What is a restrictive covenant?
A restrictive covenant is essentially an agreement within a deed which restricts or limits the use of land, by one landowner, for the benefit of another landowner. This could be anything from the style of windows on your house to restricting the use of the land to residential only. Restrictive covenants are automatically passed on when the title to the land is transferred.
Can a restrictive covenant be removed?
In short, the answer is yes. However, this is not without pitfalls.
Restrictive covenants can be removed by several methods:
- By way of agreement;
- By way of drawing up a Deed of Release of Restrictive Covenant or;
- By applying to the Upper Tribunal to have the covenant removed, if it meets certain criteria, such as, the beneficiary is unknown, the covenant cannot be enforced or the covenant is unreasonable.

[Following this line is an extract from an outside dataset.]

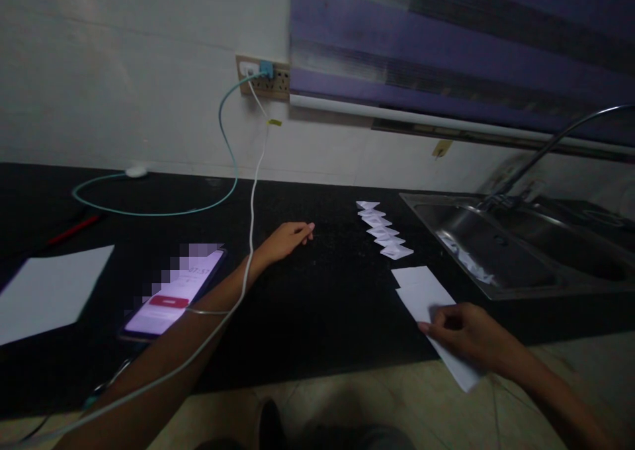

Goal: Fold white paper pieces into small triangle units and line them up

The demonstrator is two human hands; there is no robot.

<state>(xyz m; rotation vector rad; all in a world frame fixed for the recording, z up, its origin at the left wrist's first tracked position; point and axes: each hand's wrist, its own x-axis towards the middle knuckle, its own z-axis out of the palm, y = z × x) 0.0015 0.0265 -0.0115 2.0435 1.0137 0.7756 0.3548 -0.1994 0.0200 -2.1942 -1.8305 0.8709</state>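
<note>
White paper strips are found at the right of the dark worktop, between the row of folded paper pieces and the front edge. At least two layers are suggested by the stepped far end.

Handling, as judged: very light, thin, limp across the length, easily creased; slippage of one layer over the other is to be expected. The hold is best taken at a long edge or corner, with both layers gathered and only slight pressure applied, so that no stray fold is made.

Grip, right hand: thumb and bent index finger are brought close together at the strips' left long edge, with the near part partly covered by the hand. Whether the paper is truly pinched or only pressed down cannot be told.

Grip, left hand: fingers are curled in, thumb laid against them; nothing is seen held. Bare worktop is nearest to it; the forearm is crossed by a white cable.

Orientation: long axis is laid diagonally, the far end directed toward the wall and slightly left, the near end toward the person's right, apparently carried past the front edge.
</note>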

What if you have a restrictive covenant insurance policy?
If you have the benefit of a restrictive covenant insurance policy, the policy will usually provide that you do not make contact with the covenant beneficiary. It’s important to note that such contact will likely invalidate that insurance.
We would recommend that you take advice on the covenant and the terms of any insurance policy before any steps are taken or any contact is made.